- VCD cover
- Directed by: Om Sai Prakash
- Written by: Ajay Kumar
- Produced by: Ramesh Kashyap
- Starring: Shiva Rajkumar Navya Nair
- Cinematography: M. R. Seenu
- Edited by: P. R. Soundar Raj
- Music by: Ilayaraja
- Production company: Simhadri Productions
- Release date: 11 September 2009;
- Running time: 154 minutes
- Country: India
- Language: Kannada

= Bhagyada Balegara (film) =

2009 film by Om Sai Prakash

Bhagyada Balegara is a 2009 Kannada drama film directed by Om Sai Prakash and written by Ajay Kumar.
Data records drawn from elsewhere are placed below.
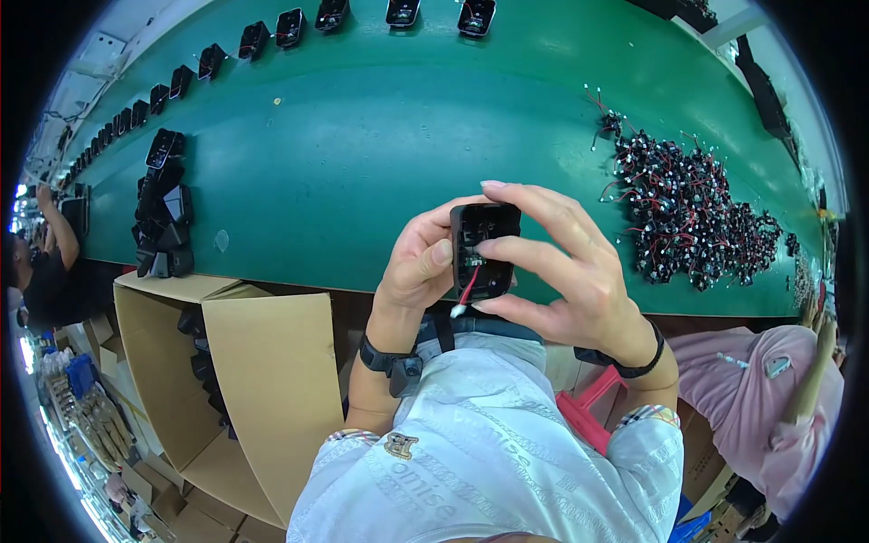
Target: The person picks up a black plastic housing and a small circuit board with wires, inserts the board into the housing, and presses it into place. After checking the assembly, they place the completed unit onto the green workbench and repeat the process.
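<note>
Over the near edge of the green table I hold a black plastic housing [493, 279], its hollow side facing up. My left hand [421, 258] is wrapped round its left side, with the thumb at the rim. The fingers of my right hand [575, 271] are bent about the far and right sides; the index fingertip presses into the hollow near a small part with a circuit board [474, 257]. A short red and black cable [469, 286] with a white plug hangs out over the near end. What lies beneath the fingertip is hidden.
Many small black parts with red wires form a heap [679, 208] on the right. Black housings [290, 29] line the far edge, and more are piled [165, 213] at left. An open cardboard box [272, 380] stands near left. A person in pink [769, 389] sits at right.
</note>
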`<state>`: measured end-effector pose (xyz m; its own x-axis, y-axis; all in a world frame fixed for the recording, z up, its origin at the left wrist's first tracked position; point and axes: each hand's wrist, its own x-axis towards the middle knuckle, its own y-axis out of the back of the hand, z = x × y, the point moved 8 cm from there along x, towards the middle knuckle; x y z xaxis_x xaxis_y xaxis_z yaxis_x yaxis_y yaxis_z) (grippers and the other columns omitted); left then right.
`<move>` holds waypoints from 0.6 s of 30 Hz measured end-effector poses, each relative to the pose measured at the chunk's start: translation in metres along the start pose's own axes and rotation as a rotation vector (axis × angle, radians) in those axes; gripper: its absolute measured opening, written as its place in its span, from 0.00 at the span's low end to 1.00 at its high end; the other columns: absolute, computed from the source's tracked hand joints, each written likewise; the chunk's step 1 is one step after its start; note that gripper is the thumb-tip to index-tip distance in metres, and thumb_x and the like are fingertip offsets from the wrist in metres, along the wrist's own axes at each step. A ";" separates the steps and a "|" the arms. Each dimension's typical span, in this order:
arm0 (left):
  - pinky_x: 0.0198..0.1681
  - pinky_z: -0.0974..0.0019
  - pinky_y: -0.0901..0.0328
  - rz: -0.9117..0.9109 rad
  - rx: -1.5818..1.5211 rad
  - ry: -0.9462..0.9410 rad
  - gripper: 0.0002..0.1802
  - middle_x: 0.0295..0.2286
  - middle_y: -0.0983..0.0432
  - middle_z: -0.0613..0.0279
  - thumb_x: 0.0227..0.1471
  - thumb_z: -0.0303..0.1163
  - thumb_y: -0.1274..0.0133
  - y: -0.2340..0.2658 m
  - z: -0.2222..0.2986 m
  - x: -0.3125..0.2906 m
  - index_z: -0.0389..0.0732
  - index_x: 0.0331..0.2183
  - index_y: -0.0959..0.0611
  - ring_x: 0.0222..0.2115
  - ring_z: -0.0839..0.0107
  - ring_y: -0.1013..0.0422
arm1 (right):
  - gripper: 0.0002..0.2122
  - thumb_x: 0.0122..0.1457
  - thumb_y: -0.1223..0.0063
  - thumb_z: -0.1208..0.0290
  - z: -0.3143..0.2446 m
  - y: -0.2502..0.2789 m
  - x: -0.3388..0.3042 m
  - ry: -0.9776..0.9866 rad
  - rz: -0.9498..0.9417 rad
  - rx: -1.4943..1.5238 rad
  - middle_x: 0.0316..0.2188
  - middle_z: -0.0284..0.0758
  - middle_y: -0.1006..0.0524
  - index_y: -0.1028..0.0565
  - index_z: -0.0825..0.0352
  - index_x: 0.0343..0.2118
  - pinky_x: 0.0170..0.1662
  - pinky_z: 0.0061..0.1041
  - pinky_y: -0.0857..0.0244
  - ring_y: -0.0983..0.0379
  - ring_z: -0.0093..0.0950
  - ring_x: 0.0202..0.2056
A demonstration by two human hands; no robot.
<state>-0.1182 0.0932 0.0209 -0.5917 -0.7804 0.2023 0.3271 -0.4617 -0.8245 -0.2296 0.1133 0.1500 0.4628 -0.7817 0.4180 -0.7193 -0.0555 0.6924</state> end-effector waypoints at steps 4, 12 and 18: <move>0.48 0.52 0.23 -0.024 -0.061 0.027 0.41 0.51 0.27 0.47 0.59 0.45 0.40 -0.003 -0.001 0.000 0.27 0.62 0.35 0.47 0.59 0.23 | 0.19 0.39 0.24 0.68 -0.003 0.000 0.002 0.033 0.001 -0.009 0.58 0.44 0.27 0.20 0.63 0.35 0.55 0.43 0.30 0.27 0.47 0.54; 0.48 0.58 0.24 -0.022 -0.006 0.010 0.40 0.51 0.27 0.50 0.59 0.45 0.40 0.002 -0.001 0.005 0.28 0.61 0.34 0.49 0.63 0.24 | 0.18 0.38 0.25 0.70 -0.003 0.002 0.006 0.003 0.004 -0.036 0.56 0.43 0.26 0.20 0.63 0.34 0.54 0.42 0.30 0.26 0.46 0.53; 0.49 0.64 0.27 0.141 0.034 0.049 0.34 0.50 0.25 0.54 0.63 0.40 0.43 0.004 0.002 0.023 0.30 0.62 0.33 0.45 0.67 0.23 | 0.16 0.39 0.26 0.70 0.015 0.012 0.018 -0.015 -0.018 -0.117 0.54 0.42 0.24 0.20 0.63 0.33 0.53 0.41 0.30 0.26 0.45 0.52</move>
<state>-0.1291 0.0723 0.0235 -0.5729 -0.8175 0.0593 0.4336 -0.3637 -0.8244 -0.2375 0.0890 0.1574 0.4667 -0.7905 0.3965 -0.6450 0.0025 0.7642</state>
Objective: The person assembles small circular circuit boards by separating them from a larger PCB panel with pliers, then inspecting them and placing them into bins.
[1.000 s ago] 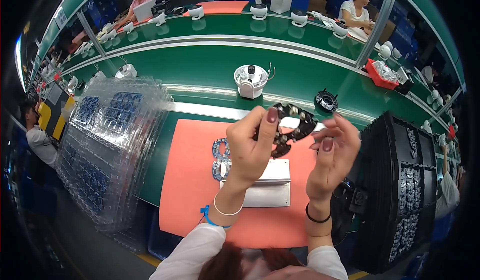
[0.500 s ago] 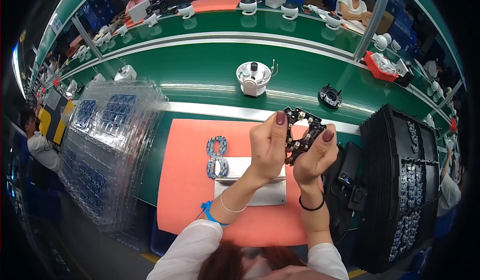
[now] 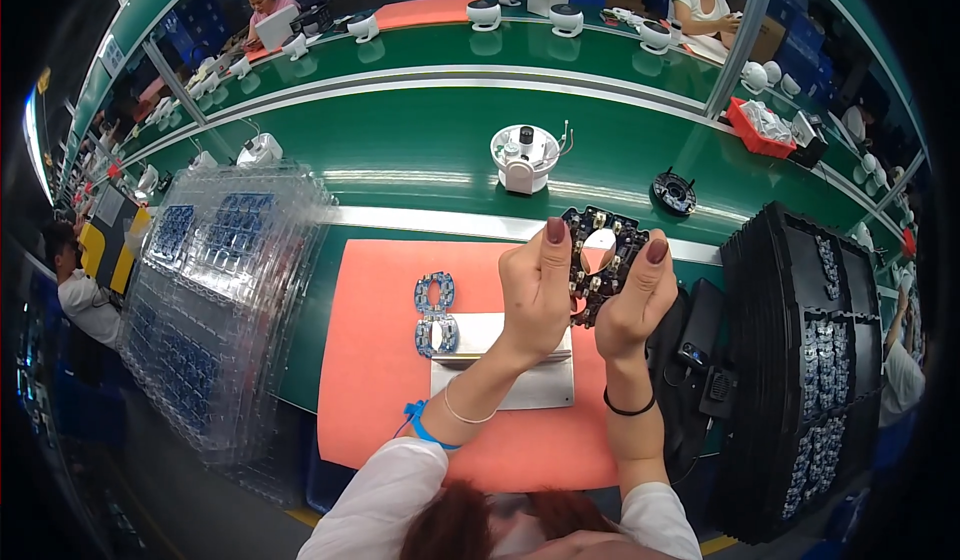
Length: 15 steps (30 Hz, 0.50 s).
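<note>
Both my hands grip a black circuit board panel (image 3: 594,285) with ring-shaped cut-outs, raised above the work surface. My left hand (image 3: 535,295) is closed on its left edge, thumb up on the face. On the opposite edge my right hand (image 3: 632,310) is closed the same way. Under my wrists lies a silver metal block with a base plate (image 3: 505,390), on a pink mat (image 3: 372,400). A pair of joined blue ring-shaped circuit boards (image 3: 436,311) rests left of my left hand, its lower ring overlapping the block. The fingers behind the black panel are hidden.
Stacked clear plastic trays (image 3: 250,290) with blue boards stand left; black trays (image 3: 780,360) holding boards stand right. Beyond the mat, a white camera housing (image 3: 524,165) and a black ring part (image 3: 675,192) sit on the green belt (image 3: 400,140). A red bin (image 3: 765,135) is at far right.
The black panel has turned slightly between my hands, facing up more squarely. On the near belt the white housing and black ring part have shifted right; the camera units farther back have shifted left.
</note>
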Each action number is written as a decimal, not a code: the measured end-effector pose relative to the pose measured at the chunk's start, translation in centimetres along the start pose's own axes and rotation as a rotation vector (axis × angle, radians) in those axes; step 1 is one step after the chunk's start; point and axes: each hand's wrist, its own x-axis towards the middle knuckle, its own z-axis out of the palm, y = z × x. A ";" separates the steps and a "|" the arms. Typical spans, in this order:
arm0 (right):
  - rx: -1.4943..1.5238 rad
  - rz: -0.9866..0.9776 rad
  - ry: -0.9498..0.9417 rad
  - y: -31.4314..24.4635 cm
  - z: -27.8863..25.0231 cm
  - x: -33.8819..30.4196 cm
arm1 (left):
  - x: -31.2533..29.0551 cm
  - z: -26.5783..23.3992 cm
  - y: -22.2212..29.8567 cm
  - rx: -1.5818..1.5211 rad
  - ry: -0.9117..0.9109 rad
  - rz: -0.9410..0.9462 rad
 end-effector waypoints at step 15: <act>-0.006 0.047 -0.031 0.5 0.2 1.2 | 1.2 0.4 -0.4 -0.141 -0.016 -0.248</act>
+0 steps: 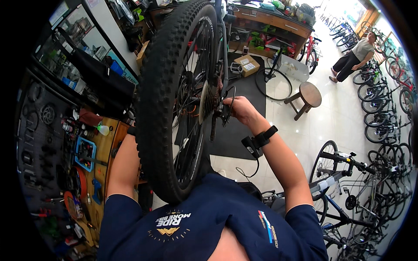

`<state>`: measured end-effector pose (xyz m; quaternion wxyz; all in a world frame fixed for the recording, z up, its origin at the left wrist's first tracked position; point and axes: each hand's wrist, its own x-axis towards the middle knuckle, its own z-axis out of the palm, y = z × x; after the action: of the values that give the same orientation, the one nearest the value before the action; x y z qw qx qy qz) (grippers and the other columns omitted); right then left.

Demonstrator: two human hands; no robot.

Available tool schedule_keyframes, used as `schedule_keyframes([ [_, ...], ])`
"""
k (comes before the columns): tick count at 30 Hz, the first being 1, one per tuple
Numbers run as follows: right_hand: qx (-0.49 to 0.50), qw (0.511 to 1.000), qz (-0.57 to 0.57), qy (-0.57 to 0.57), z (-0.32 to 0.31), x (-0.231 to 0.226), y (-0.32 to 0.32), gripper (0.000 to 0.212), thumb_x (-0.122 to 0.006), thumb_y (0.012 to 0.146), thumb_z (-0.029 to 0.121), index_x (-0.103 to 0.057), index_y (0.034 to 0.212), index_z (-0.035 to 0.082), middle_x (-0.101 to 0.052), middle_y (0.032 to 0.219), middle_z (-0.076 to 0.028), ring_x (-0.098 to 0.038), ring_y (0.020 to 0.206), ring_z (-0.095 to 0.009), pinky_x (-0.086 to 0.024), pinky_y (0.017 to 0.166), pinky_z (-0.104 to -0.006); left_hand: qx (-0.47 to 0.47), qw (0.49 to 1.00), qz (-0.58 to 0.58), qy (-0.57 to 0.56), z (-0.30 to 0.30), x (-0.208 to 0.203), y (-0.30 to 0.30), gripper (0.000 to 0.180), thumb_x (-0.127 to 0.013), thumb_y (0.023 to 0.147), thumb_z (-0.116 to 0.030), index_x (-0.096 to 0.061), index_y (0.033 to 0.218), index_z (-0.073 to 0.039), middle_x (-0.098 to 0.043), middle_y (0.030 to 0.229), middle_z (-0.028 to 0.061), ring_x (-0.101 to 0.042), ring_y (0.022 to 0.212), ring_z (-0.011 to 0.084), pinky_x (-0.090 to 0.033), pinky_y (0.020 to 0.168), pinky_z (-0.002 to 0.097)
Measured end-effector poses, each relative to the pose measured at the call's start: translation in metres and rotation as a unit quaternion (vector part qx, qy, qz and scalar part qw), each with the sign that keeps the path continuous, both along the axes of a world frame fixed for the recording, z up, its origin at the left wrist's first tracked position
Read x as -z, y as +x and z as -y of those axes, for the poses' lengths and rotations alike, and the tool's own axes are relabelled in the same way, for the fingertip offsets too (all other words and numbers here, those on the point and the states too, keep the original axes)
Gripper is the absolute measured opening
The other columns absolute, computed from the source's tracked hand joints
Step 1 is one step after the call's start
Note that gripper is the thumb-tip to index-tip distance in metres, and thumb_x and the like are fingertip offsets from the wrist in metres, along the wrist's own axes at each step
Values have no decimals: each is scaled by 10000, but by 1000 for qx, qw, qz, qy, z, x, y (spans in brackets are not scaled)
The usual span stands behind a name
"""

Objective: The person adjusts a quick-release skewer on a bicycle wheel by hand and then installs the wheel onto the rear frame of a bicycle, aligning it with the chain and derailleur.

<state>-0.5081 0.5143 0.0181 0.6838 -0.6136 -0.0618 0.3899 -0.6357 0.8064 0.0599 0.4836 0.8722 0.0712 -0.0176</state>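
A bicycle's rear wheel with a thick knobbly black tyre (157,100) stands upright right in front of me, its near edge against my shirt. On its right side sit the cassette (205,102) and the rear derailleur (223,115). My right hand (244,108) is closed at the derailleur, with thumb and fingertips together on its outer side; a black cable loop curves beside them. My left forearm (125,163) reaches up on the wheel's other side. The tyre hides my left hand, so its fingers do not show.
At left, a wooden bench (104,174) carries a blue tray (85,153) and tools. Ahead lie a cardboard box (247,65) and a loose tyre (278,89), near a round stool (310,94). Bicycles line the right side, one close by (344,204). A person (359,54) stands far right.
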Motion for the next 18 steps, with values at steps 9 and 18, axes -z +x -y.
schedule_keyframes([
  [9,-55,998,-23,-18,0,1,12,161,-670,889,195,-677,820,51,-533,660,41,-448,549,-62,-333,489,-234,-19,999,24,-13,-12,21,-3,302,-568,885,71,-596,1178,4,-654,1036,79,-619,935,165,-504,847,357],
  [18,-51,994,-94,-15,2,-4,20,100,-673,876,163,-671,841,69,-625,729,9,-531,589,-80,-374,522,-231,-16,1000,-8,8,-13,17,2,330,-551,893,70,-563,1219,16,-651,1075,93,-631,976,180,-505,878,349],
])
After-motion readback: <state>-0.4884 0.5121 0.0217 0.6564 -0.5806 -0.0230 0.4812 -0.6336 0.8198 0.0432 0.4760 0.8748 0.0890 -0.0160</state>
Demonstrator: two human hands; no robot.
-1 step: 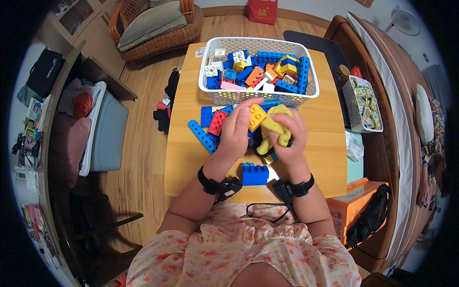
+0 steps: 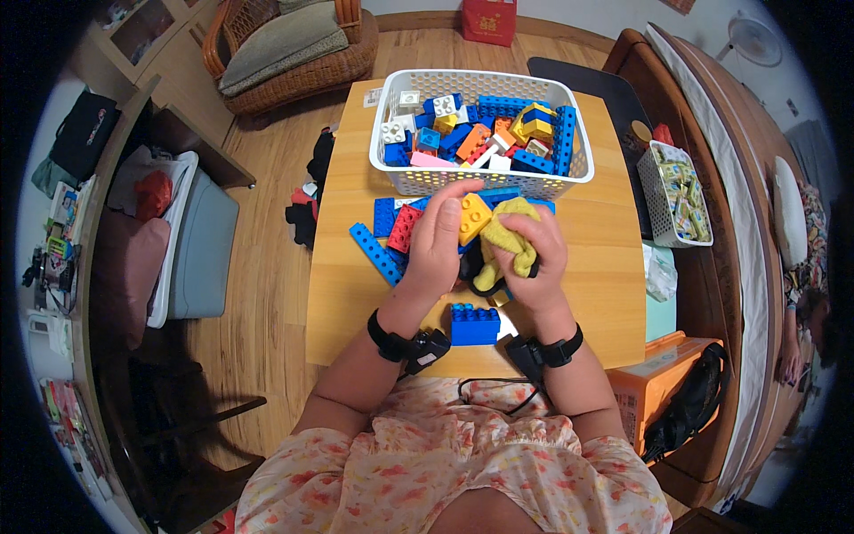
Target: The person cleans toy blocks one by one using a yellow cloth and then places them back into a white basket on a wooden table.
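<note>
Above the table, my left hand (image 2: pixel 436 247) is closed on a yellow toy building brick (image 2: pixel 474 217), its studs facing up. My right hand (image 2: pixel 541 254) grips a crumpled yellow-green cloth (image 2: pixel 509 233), bunched against the brick's right side. Part of the cloth has a dark edge. Just beyond my left hand lie a red brick (image 2: pixel 404 229) and a long blue beam (image 2: pixel 374 254), among several blue bricks partly hidden by my hands. Nearer to me, a blue brick (image 2: pixel 474 326) stands between my wrists.
At the table's far side is a white perforated basket (image 2: pixel 480 182) full of mixed bricks. The wooden table (image 2: pixel 605 276) reaches toward my lap. To its right are a small basket of packets (image 2: pixel 680 196) and an orange crate (image 2: pixel 663 360). A grey-blue bin (image 2: pixel 203 254) stands on the left.
My right hand and the cloth have shifted slightly left. The yellow brick has turned a little in my left hand, which stays in nearly the same place.
</note>
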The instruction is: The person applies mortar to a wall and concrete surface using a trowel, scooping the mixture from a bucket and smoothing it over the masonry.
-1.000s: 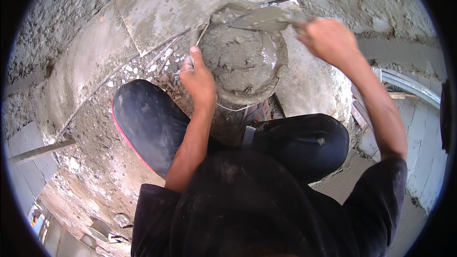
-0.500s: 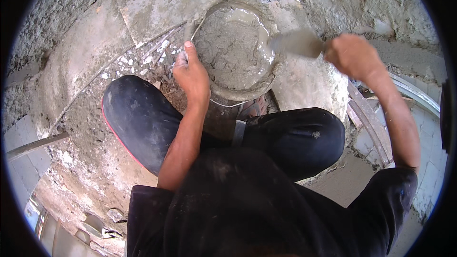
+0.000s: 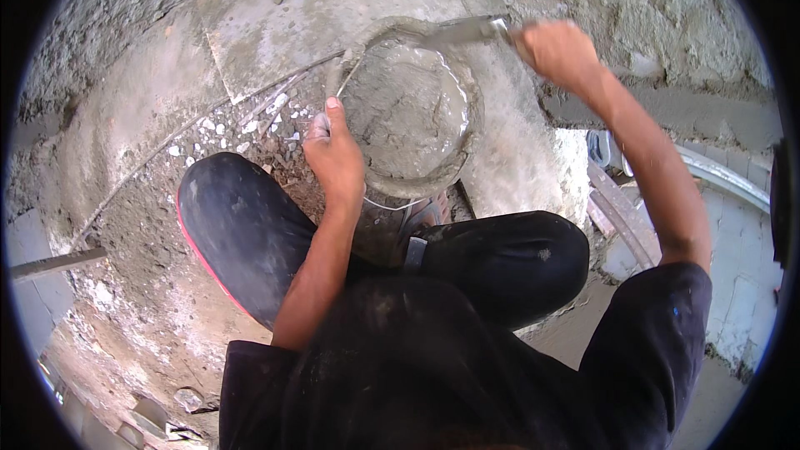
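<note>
A round bucket [image 3: 475, 121], its rim caked with grey, stands in front of my knees. Wet mortar [image 3: 398, 108] fills much of it, with a shiny watery patch along the right side. My left hand [image 3: 335, 148] is closed at the bucket's left edge, thumb up, gripping the thin wire handle [image 3: 351, 73]. Beyond the right part of the rim, my right hand [image 3: 557, 50] is wrapped round the grip of a trowel. The mortar-smeared trowel blade [image 3: 457, 33] points left, over the far right rim; whether it touches the rim I cannot tell.
Mortar-stained boards [image 3: 292, 21] lie under and around the bucket. White rubble bits [image 3: 219, 128] are scattered left of it. Long strips [image 3: 621, 212] lie at the right, near pale tiles [image 3: 746, 283]. My bent knees [image 3: 512, 254] flank the bucket's near side.
My right hand has swung the trowel from the bucket's right side to its far right rim. My left hand keeps its hold. The whole scene sits slightly lower in view.
</note>
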Tool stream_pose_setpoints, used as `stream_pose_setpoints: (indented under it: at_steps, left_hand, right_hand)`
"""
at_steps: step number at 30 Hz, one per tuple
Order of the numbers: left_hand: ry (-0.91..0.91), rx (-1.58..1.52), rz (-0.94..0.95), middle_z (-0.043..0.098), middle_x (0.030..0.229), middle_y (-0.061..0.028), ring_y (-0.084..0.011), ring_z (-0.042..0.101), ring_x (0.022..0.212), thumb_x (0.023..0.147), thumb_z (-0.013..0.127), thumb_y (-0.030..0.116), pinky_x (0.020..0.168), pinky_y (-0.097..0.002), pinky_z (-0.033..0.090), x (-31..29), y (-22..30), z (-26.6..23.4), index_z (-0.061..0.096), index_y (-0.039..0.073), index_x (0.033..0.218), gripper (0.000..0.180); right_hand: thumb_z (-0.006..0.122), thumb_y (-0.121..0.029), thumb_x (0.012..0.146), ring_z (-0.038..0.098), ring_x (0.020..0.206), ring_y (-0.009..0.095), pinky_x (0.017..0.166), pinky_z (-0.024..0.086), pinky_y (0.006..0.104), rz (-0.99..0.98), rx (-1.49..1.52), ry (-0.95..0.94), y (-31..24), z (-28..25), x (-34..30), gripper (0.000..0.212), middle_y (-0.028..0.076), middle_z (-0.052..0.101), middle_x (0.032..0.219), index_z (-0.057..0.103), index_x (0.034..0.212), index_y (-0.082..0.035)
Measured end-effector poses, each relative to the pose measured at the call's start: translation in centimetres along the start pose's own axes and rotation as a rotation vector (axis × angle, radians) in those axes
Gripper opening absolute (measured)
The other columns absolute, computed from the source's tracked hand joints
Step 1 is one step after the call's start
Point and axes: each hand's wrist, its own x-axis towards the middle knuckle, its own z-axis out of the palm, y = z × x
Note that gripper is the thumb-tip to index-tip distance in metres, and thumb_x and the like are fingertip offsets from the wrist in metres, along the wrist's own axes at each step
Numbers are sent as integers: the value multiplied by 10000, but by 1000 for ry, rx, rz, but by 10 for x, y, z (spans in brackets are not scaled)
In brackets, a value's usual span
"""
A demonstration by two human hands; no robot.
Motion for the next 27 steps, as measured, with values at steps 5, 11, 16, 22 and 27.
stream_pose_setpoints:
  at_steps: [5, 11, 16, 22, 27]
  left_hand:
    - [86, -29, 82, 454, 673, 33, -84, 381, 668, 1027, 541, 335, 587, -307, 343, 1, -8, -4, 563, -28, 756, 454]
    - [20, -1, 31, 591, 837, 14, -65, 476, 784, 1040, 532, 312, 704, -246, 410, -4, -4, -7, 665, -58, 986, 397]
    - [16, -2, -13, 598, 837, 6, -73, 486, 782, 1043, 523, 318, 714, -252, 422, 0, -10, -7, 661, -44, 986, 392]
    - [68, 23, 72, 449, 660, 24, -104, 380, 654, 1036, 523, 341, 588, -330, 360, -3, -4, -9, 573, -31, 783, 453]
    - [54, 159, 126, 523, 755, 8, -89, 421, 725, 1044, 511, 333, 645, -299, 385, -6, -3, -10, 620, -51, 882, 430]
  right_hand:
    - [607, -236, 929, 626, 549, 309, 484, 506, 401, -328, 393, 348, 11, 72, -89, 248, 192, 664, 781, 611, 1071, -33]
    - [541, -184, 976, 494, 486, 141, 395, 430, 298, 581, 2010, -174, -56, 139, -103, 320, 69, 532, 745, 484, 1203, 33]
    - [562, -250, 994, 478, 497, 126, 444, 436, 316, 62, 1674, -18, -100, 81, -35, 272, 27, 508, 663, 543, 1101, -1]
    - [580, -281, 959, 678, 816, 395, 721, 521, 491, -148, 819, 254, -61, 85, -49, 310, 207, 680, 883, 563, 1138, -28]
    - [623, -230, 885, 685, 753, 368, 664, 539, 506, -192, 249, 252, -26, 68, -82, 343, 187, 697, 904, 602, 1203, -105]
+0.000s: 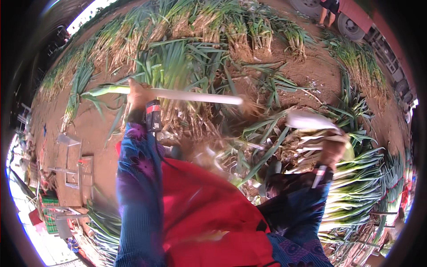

The film features Shiva Rajkumar and Navya Nair whilst Adi Lokesh, Anu Prabhakar and Sudharani play the supporting roles.

The film featured original score and soundtrack composed by Ilayaraja. The soundtrack included two of the most popular folk songs in Kannada.

== Soundtrack ==
The music was composed by Ilayaraja including the title song inspired from the popular folk song. The audio was received with positive reviews.

Track listing
| No. | Title | Lyrics | Singer(s) | Length |
|---|---|---|---|---|
| 1. | "Nannane Noduvanu" | Kaviraj | Ilayaraja, Shreya Ghoshal |  |
| 2. | "Jhallu Jhallu" | V. Nagendra Prasad | Kunal Ganjawala |  |
| 3. | "Madhu Magalu" | Kaviraj | Udit Narayan, K. S. Chithra |  |
| 4. | "Balegara Balegara" | V. Nagendra Prasad | Kunal Ganjawala, Shreya Ghoshal |  |
| 5. | "Chendulli Chendulli" | V. Nagendra Prasad | Ilayaraja, Shreya Ghoshal |  |
| 6. | "Ghallu Ghallenutha" | Traditional folk | Karthik, Manjari |  |
| 7. | "Budu Budu Kavya" | V. Nagendra Prasad | L. N. Shastry |  |
| 8. | "Bhagyada Balegara" | Traditional folk | Rita, Tippu |  |

== Reception ==
R G Vijayasarathy of Rediff.com scored the film at 2 out of 5 stars and says "Technically the film is average and that includes the camera work by M R Seenu. Bhagyadha Balegaara can be watched only for the splendid performances of Shivaraj Kumar and Navya Nair, and Ilayaraja's well picturised three songs". A critic from Deccan Herald wrote "Saiprakash chose not to make use of these things,  thereby rendering the film a little weak. Coming back to the film, Seenu’s camera seems to have caught the flu bug, leaving an unsatisfactory finish or perhaps it is a manifestation of lack of funds". A critic from The Times of India wrote "Apart from a lively performance from Shivrajkumar, Navya Nair excels. Shobha Raghavendra is brilliant. M R Seenus camerawork is okay. Ilayarajas good music score and Malavalli Saikrishnas catchy dialogues are the other highlights".